JUNE 26, 2018
TRAVIS JEPPESEN HAS been publishing inventive fiction since his early 20s, and writes about art all over the globe for Artforum, Art in America, and a slew of other magazines. His new nonfiction book, See You Again in Pyongyang, chronicles both his personal experiences as a tourist in the Democratic People’s Republic of Korea and his ambivalent relationship with it as a writer and analyst of culture. After accepting an invitation to accompany his friend, travel writer Tom Masters, to the country several years ago, he has since traveled there four additional times and written extensively about its art and architecture. In 2016, Jeppesen became the first American to ever complete a university program in North Korea, having participated in a month-long intensive Korean language course. That experience, which gave him unprecedented access for an American to the culture and daily life of Pyongyang residents, as well as to other parts of the country on supervised excursions, make up the bulk of the new book.

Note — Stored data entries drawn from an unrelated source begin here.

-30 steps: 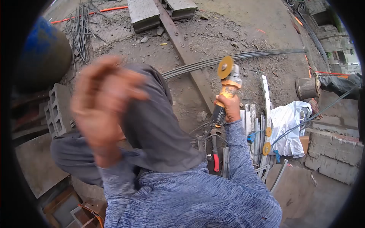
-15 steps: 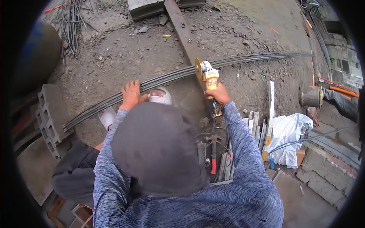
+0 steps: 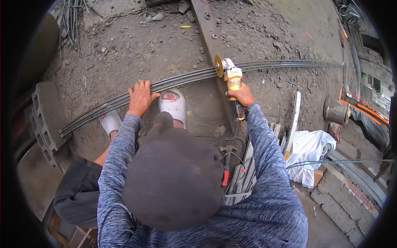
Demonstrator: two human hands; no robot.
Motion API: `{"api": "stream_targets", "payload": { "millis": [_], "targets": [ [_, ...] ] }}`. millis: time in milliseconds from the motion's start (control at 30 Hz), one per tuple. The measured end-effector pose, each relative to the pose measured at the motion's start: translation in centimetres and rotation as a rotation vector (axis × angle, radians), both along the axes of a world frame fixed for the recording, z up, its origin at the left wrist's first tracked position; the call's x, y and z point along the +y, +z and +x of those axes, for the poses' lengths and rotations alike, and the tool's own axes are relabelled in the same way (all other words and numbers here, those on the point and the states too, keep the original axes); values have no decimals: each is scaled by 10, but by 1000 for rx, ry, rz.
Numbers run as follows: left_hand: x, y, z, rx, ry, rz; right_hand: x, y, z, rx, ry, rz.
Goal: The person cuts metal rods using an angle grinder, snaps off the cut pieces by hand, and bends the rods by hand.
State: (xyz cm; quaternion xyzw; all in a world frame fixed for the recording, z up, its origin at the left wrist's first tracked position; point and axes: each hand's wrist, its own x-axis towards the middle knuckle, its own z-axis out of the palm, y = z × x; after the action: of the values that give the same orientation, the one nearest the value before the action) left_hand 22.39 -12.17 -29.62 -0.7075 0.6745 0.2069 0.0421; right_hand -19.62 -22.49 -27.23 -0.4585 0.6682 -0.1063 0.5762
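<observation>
The left hand (image 3: pixel 141 98) lies across the bundle of rods (image 3: pixel 188 78), its fingers slightly parted and laid over them rather than wrapped round, apparently to steady them against shifting. The right hand (image 3: pixel 242 95) has its grip closed round the body of the angle grinder (image 3: pixel 234 84), which stands with its disc (image 3: pixel 218 66) on edge and crosswise to the rods. The disc sits where the bundle crosses the metal beam (image 3: pixel 208 39), which seems to serve as a firm support beneath; from overhead, I cannot tell whether disc and rods touch. At the left, the rods' ends lie by a hollow concrete block (image 3: pixel 47 115).

The rods are long, thin and dark grey, with a ribbed look, and bow gently away to the right. The grinder pairs a scuffed yellow casing with a silvery metal head; the disc is round, flat and gold-coloured. The beam is flat, brown and rough, lying on gritty, stone-strewn ground (image 3: pixel 124 58). Pale, smooth sandals (image 3: pixel 175 106) stand just beside the rods.
</observation>
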Motion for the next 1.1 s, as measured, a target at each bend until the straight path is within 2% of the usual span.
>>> {"api": "stream_targets", "payload": {
  "millis": [333, 633, 967, 1100],
  "targets": [
    [1, 2, -3, -13, 5, -24, -8, -2, 4, -72, -29, 16],
    [3, 2, -2, 4, 0, -15, -12, 6, 1, 167, 161, -90],
    [0, 7, -2, 28, 22, 32, -12, -14, -5, 105, 117, -54],
    [0, 11, -2, 20, 5, 24, -14, 1, 4, 112, 116, -37]
  ]
}}
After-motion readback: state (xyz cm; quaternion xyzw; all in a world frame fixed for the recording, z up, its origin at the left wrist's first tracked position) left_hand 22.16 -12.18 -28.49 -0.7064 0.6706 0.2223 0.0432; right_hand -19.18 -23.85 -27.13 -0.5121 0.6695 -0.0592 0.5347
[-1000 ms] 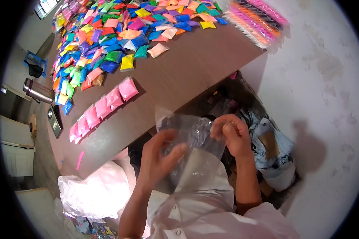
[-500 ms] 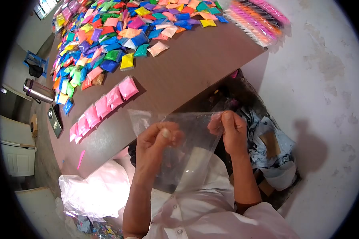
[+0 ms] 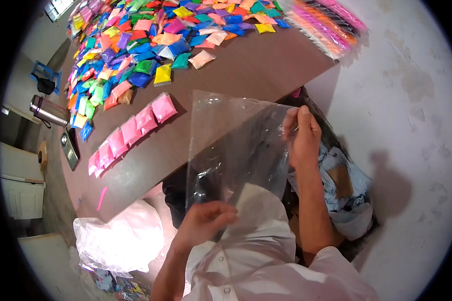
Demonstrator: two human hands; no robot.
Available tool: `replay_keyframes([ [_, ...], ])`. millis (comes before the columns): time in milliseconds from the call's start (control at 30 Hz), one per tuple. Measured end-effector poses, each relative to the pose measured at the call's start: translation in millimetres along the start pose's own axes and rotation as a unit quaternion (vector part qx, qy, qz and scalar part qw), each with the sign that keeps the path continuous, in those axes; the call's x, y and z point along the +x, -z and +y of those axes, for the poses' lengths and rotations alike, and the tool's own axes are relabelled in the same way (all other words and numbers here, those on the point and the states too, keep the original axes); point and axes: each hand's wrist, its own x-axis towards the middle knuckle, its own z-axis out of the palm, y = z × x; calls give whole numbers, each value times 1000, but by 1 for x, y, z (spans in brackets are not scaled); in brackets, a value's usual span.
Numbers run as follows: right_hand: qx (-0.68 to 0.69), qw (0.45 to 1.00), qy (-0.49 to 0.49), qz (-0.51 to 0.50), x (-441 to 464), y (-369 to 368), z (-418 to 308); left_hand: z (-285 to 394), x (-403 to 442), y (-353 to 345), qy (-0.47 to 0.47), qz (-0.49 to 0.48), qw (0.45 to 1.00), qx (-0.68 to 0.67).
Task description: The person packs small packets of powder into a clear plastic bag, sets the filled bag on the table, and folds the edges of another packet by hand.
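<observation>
The right hand pinches a clear bag, seemingly empty; the left hand's grip I cannot tell.

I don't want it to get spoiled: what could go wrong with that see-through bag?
The bag might slip: the right hand holds it near one top corner, and I can't tell if the left hand grips it too. It also looks thin, so it might tear if pulled hard.
</observation>
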Motion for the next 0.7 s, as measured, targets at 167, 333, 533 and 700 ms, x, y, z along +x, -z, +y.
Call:
replay_keyframes([
  [167, -9, 998, 36, -43, 32, -1, -7, 27, -9, -14, -88, 56, 977, 187],
  [333, 66, 993, -34, -96, 34, -3, -31, 45, 14, -15, -215, 148, 928, 265],
  [533, -14, 977, -141, -159, -11, 16, 11, 69, 47, -9, -255, 168, 935, 181],
  [700, -88, 966, -158, -184, -38, 17, 12, 85, 47, -1, -207, 141, 946, 207],
])
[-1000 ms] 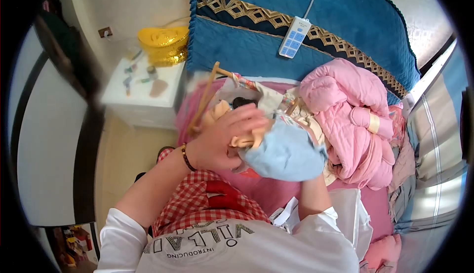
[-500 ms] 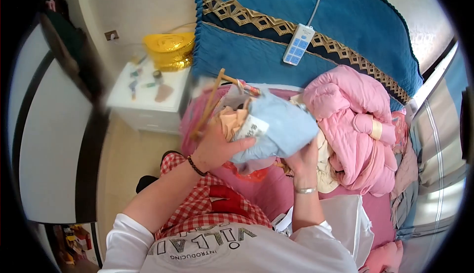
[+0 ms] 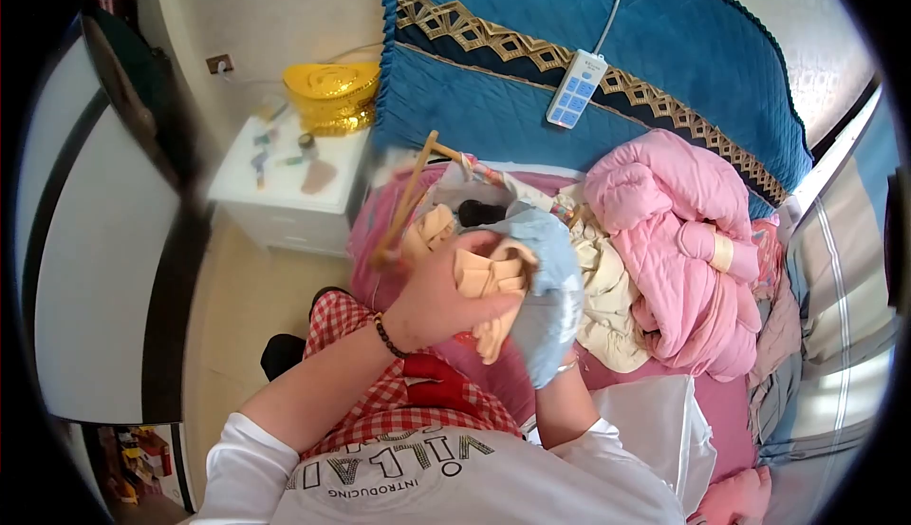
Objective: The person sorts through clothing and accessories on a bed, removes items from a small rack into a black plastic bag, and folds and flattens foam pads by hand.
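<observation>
Nightstand (image 3: 302, 226) left of headboard (image 3: 664, 31)

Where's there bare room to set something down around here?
Bare floor lies between the white-and-black panel and nightstand; a narrow pink bed strip between white material and grey cloth. Crowded: around the blue garment and pink quilt.

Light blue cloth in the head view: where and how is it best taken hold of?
Probably by its right-hand edge, pinched from the right: there the light blue cloth hangs in soft folds, while the left hand and ruffled peach cloth crowd its left. The right wrist comes up beneath, its hand hidden, so I can't tell its grip.
</observation>
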### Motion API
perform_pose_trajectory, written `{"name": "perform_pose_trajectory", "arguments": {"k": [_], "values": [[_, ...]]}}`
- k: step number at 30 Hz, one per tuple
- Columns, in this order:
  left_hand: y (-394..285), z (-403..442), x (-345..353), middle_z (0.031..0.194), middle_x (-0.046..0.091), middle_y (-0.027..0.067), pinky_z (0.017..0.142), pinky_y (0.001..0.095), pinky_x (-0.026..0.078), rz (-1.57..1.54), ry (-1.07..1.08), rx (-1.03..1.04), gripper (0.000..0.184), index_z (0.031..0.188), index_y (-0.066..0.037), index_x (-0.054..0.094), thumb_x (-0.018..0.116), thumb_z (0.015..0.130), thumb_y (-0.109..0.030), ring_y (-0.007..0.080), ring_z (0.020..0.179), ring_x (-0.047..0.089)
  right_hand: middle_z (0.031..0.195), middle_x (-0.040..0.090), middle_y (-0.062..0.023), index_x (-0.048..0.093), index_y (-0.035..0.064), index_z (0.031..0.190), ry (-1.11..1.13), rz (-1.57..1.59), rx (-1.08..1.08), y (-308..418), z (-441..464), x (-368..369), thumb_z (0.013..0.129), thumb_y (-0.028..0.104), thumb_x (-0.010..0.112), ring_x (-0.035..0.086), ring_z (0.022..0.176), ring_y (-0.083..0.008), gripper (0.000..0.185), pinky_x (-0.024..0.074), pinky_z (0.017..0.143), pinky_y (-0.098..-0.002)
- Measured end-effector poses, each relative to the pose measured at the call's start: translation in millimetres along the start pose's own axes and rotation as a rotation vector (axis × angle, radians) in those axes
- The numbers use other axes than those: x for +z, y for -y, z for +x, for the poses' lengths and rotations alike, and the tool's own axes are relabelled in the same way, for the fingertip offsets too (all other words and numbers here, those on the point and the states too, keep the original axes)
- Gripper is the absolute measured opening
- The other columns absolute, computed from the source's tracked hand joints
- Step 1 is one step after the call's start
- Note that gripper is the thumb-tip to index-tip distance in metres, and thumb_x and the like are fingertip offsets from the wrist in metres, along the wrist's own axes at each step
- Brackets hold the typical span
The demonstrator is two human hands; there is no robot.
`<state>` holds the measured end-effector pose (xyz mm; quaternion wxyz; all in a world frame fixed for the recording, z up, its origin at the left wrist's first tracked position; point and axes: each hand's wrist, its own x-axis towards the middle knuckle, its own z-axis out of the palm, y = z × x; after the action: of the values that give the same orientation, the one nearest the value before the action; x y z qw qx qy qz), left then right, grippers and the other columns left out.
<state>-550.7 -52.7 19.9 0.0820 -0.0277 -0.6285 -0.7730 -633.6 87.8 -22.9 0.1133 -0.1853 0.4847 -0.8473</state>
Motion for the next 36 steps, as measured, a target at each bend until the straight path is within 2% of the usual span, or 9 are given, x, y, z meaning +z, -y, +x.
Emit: {"name": "perform_pose_trajectory", "arguments": {"k": [4, 6, 7, 12, 17, 19, 23, 31, 36], "values": [[1, -6, 5, 0.1, 0.06, 0.0163, 0.078, 0.0282, 0.047, 0.535, -0.167, 0.054, 0.042, 0.111, 0.001, 0.055, 0.065, 0.071, -0.011, 0.018, 0.09, 0.06, 0.107, 0.057, -0.0043, 0.053, 0.0057, 0.108, -0.007, 0.41, 0.114, 27, 2, 24, 0.091, 0.013, 0.047, 0.053, 0.1, -0.0157, 0.02, 0.0441, 0.087, -0.029], [-8, -1, -8, 0.101, 0.06, 0.0146, 0.078, 0.028, 0.047, 0.439, -0.201, -0.021, 0.038, 0.11, 0.001, 0.056, 0.062, 0.073, -0.009, 0.0168, 0.091, 0.059, 0.107, 0.057, -0.0066, 0.051, 0.0034, 0.112, 0.054, -1.2, -0.726, 44, 8, 21, 0.091, 0.017, 0.046, 0.055, 0.095, -0.0183, 0.025, 0.0452, 0.086, -0.0305], [-11, 2, -17, 0.103, 0.06, 0.0129, 0.079, 0.0277, 0.048, 0.345, -0.235, -0.104, 0.035, 0.109, 0.001, 0.056, 0.058, 0.075, -0.007, 0.0156, 0.091, 0.059, 0.108, 0.057, -0.0077, 0.051, 0.0025, 0.112, 0.046, -1.318, -0.849, 50, 10, 13, 0.092, 0.017, 0.046, 0.055, 0.096, -0.0193, 0.026, 0.0452, 0.086, -0.0312], [4, 26, -56, 0.098, 0.061, 0.0071, 0.075, 0.026, 0.049, -0.089, -0.317, 0.072, 0.03, 0.108, 0.002, 0.056, 0.052, 0.078, -0.001, 0.0136, 0.087, 0.059, 0.111, 0.056, -0.013, 0.05, -0.0019, 0.115, -0.232, 0.102, -0.081, 40, 32, -103, 0.094, 0.02, 0.043, 0.057, 0.098, -0.0241, 0.031, 0.0455, 0.089, -0.0347], [95, 47, -107, 0.101, 0.061, 0.0079, 0.074, 0.0286, 0.05, 0.463, -0.381, -0.196, 0.035, 0.114, 0.002, 0.05, 0.054, 0.081, -0.008, 0.0156, 0.089, 0.061, 0.114, 0.057, -0.0193, 0.049, -0.0062, 0.118, 0.095, 0.321, 0.044, 17, 26, -150, 0.096, 0.021, 0.038, 0.057, 0.104, -0.0289, 0.036, 0.046, 0.092, -0.0387], [51, 34, -70, 0.108, 0.059, 0.0137, 0.086, 0.036, 0.046, 0.546, -0.318, -0.125, 0.044, 0.117, 0.003, 0.048, 0.06, 0.078, -0.012, 0.0238, 0.1, 0.058, 0.113, 0.058, -0.0176, 0.049, -0.0059, 0.118, -0.496, 0.097, 0.187, 4, 37, -131, 0.096, 0.02, 0.039, 0.059, 0.101, -0.0273, 0.036, 0.0472, 0.09, -0.0374], [48, 27, -50, 0.123, 0.047, 0.0224, 0.1, 0.0424, 0.033, 1.033, -0.334, 0.379, 0.064, 0.119, 0.004, 0.045, 0.071, 0.065, -0.017, 0.036, 0.119, 0.042, 0.112, 0.059, -0.0152, 0.049, -0.004, 0.119, -0.505, 0.267, 0.28, -9, 54, -117, 0.095, 0.019, 0.041, 0.059, 0.1, -0.026, 0.034, 0.0483, 0.089, -0.037], [46, 46, -1, 0.134, 0.037, 0.0227, 0.105, 0.0431, 0.027, 0.885, -0.016, 0.19, 0.09, 0.131, 0.002, 0.036, 0.078, 0.061, -0.035, 0.0389, 0.127, 0.033, 0.109, 0.059, -0.0042, 0.054, 0.0122, 0.117, 0.096, 1.047, 0.337, 0, 54, -67, 0.085, 0.03, 0.052, 0.056, 0.096, -0.0189, 0.037, 0.0456, 0.056, -0.0265], [45, 41, -25, 0.135, 0.036, 0.023, 0.106, 0.0404, 0.027, 0.958, 0.017, 0.245, 0.098, 0.137, 0.0, 0.026, 0.08, 0.061, -0.027, 0.0348, 0.129, 0.032, 0.125, 0.049, -0.0089, 0.045, 0.0089, 0.125, -0.001, 1.129, 0.234, 5, 44, -84, 0.093, 0.033, 0.041, 0.048, 0.112, -0.0245, 0.041, 0.0467, 0.088, -0.0384]]}}
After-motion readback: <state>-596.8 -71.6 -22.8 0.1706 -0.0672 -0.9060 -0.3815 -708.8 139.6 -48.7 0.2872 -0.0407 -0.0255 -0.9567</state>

See You Again in Pyongyang dramatizes a meeting point between an intellect with a passion for getting lost in other cities and landscapes, and an environment that by its very design forbids such a sensibility from ever gaining foothold. What ensues is not a polemic, but rather a romance of antitheses. Jeppesen ultimately accepts this lack of resolution, processing his relationship with the country through a combination of memoir, historical background, and the bringing to light of others’ stories that our own ideologically biased media seldom care to find for themselves.
BEN SHIELDS: Your first novel, Victims, is largely about an apocalyptic cult. In See You Again in Pyongyang, you look past a lot of the clichés that we have about North Korea and their society, but there’s no escaping its cult-like quality. Have cults and cults of personality been lifelong intellectual fascinations for you?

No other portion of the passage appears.